Social service programs are struggling to meet demand as homelessness continues to rise in Nelson.
That’s the unsettling conclusion reached in the ninth annual Report Card on Homelessness, which was released Tuesday by the Nelson Committee on Homelessness (NCOH) and can be read here.
The report shows a 28 per cent increase in bed stays at Stepping Stones Shelter from 2015 to 2016. Fifty-nine per cent of people in need of shelter were also residents of Nelson and the Kootenays, which was an increase of 17 per cent from the previous year.
A total of 417 people were given drop-in assistance, while the shelter also turned away 97 people because of capacity restrictions.
Ann Harvey, the community co-ordinator for NCOH, said the situation in Nelson reflects what other communities throughout the province are dealing with.
“We’re talking about housing prices that have increased 30, 40 per cent for rentals,” said Harvey. “So when someone is still receiving $375 a month for rent and utilities, it’s impossible to find a place.
“So what Stepping Stones is seeing now is kind of a circuit that’s happening. People can no longer afford housing here or other places. So they are staying their 30-day limit at the shelter, going to another shelter or town, and then coming back after 30 days.”

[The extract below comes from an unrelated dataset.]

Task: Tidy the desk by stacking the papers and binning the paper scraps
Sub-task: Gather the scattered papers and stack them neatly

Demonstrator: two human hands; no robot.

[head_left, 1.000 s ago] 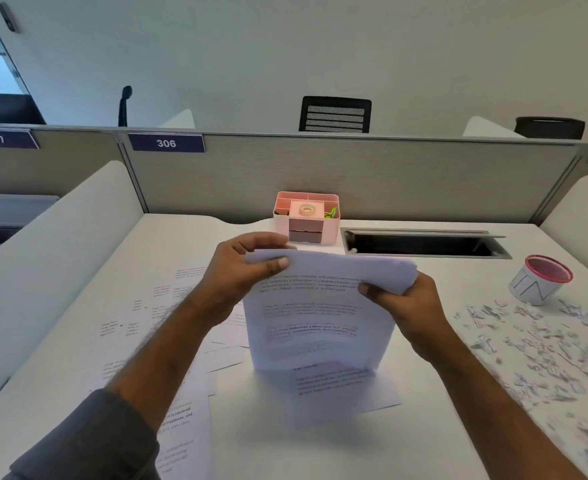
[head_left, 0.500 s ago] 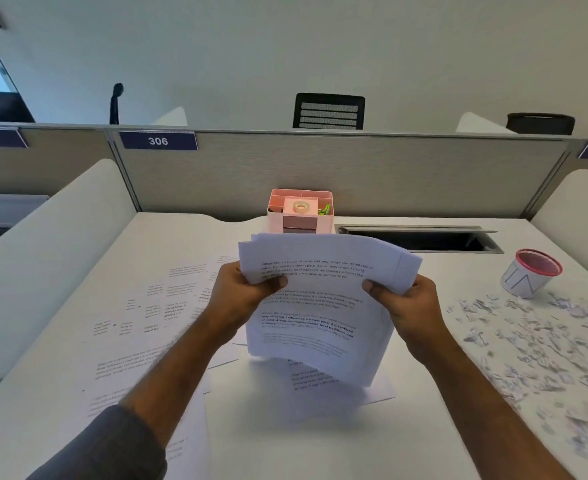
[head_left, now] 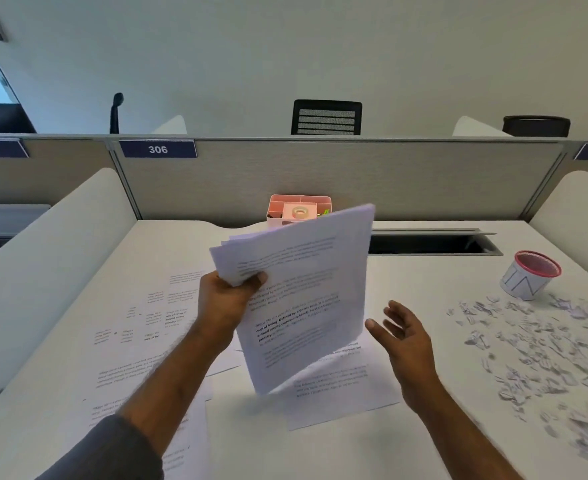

Other statistics from the report include:
• Vacancy rates, which have remained below one per cent since 2013, were .07 per cent last year.
• Advertised rental rates rose 43 per cent for three-bedroom units. Single room occupancy rentals went up 39 per cent, studios by 25 per cent and two-bedroom units by 23 per cent. One bedrooms increased just 3.7 per cent.
“There’s less choice for people who are needing to rent in town …,” said Harvey. “If one loses one’s housing, whether that’s through reno-viction or for another reason, or if they are new to town looking for, say a modest or low-income job, you’re going to have a real challenge trying to find a place to rent here.”
• Meals served by Our Daily Bread and the Salvation Army increased by 13.9 per cent. Food bank visits meanwhile rose 3.4 per cent. The Salvation Army also provided 2,649 households with food and school lunch hampers.
• The Street Outreach Team connected with 179 people on the streets from October 2016 to March 31. The three-person team provided 2,201 services through 1,450 interactions during that period.
• The outreach team also reported 72 per cent of people they interacted with had lived in Nelson for five years or longer and just 35 per cent were adequately housed. Fifty-six per cent meanwhile had mental health and/or substance use challenges.
• There were nine overdose deaths reported in the Kootenay-Boundary area in 2016, which represents a major jump from the average of 2.75 deaths between 2007 to 2014.
• Thirty-three people applied for assistance with the Housing Prevention Program, which helps keep people housed or find housing. Forty-eight people obtained housing or were rehoused, while 45 remained housed after six months.
Harvey, who has contributed to the report since 2014, called the latest statistics disheartening.
“I think sometimes Nelson is a victim of its own successes in terms of being a destination community,” she said. “It’s just the reality here. Nelson has to decide whether it is going to serve all of the community or just some of the community.”